Rank the use cases to compare value vs. ease of implementation and focus on high-value use cases that are reasonably simple or cost-effective to implement. Test them in sequential order and document if they have been proven or disproven as you move from proof of concept to pilot.
- Collect data—Before commencing with testing, determine how to gather data and measure specific key performance indicators (KPIs) for both the XR proof of concept and pilot. These data points, whether collected by employee satisfaction surveys or a more formalized XR analytics tool, will be the basis of your business case.
Classic things to measure/test include the improvement in time it takes to do or teach a specific task, first-time quality, error rates, end-user comfort, time on tools, and hard or soft improvements in safety. In some cases, the KPIs will have established benchmarks; otherwise you will need to establish the benchmarks and then measure. For your first projects, bias toward use cases that will bring immediate value and are easily measured (or have existing benchmarks).
Technical Platform Approach
When possible, take the long-term approach and pursue an XR platform over a point-solution. This will provide cross-functional features like setting up proper security, users, roles and master data management. A platform will also scale with your business, including the use of open development standards that make it easier to add new teams and integrate to new systems.
In addition, platforms are usually device-agnostic so they support new hardware as it's released to the market, which is important with the rapid technology advances being made. Case in point, an Accenture client using the Upskill Skylight platform began its XR initiative by developing for a specific pair of smart glasses. Later the team seamlessly switched to a new and improved device, thanks to the platform-based approach that supported all major smart glass vendors.
In another example, an Aerospace & Defense client used a platform-based approach to equip its engineering and design teams with an XR application for assembling aircrafts. When the business case called for expansion, the team extended the functionality to equip warehouse inventory teams distributed across the country. The expanded XR solution saved significant costs by minimizing the need for inventory specialists to travel to manufacturing facilities to confirm available supplies.
The onboarding process should help employees understand the new XR technology and become comfortable with using it in their day-to-day tasks. Focus on ways the tool can help them do their job better or more safely. Supply adequate time for training and include a ramp-up period. Designate a XR champion who believes in the application to share the value proposition and demonstrate the benefits.
Additional changes at the policy level include:
- Expand the mobility policy—Revise the organization’s existing mobility policies to include XR hardware. As just one example, Accenture helped a client assess and rewrite its mobility policies to include smart-glass specific considerations, including data privacy and recording parameters.
Before rolling out the XR application, think through the procedures for daily use by employees. Much of this is common sense but may be overlooked in the design and development process. For example, dedicate an easily accessible physical space at each job site or warehouse to store the devices securely with ample access to power outlets.

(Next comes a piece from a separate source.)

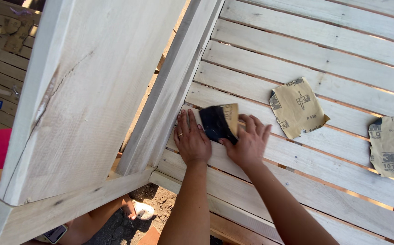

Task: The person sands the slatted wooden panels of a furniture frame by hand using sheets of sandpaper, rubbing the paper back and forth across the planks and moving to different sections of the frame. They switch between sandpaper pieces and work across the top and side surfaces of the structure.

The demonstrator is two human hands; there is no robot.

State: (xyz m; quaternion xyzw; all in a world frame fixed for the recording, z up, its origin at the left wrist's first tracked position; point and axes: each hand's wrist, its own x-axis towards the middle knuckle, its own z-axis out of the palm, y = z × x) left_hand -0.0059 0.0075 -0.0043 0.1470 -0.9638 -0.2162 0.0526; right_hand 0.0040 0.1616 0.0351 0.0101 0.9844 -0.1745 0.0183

Decide on a check out/check in system such as scanning a bar code on the device itself. Determine how often the devices will need to be charged depending on the battery life and consider using pre-charged swappable batteries. Maintain proper hygiene and sanitize the devices regularly. Finally, develop a process for what happens if a device needs maintenance and have back-up devices ready.
To learn more onboarding tips and discuss how to fast-track your XR enterprise application for design, engineering, manufacturing or operations, contact me at firstname.lastname@example.org and visit our Accenture XR site.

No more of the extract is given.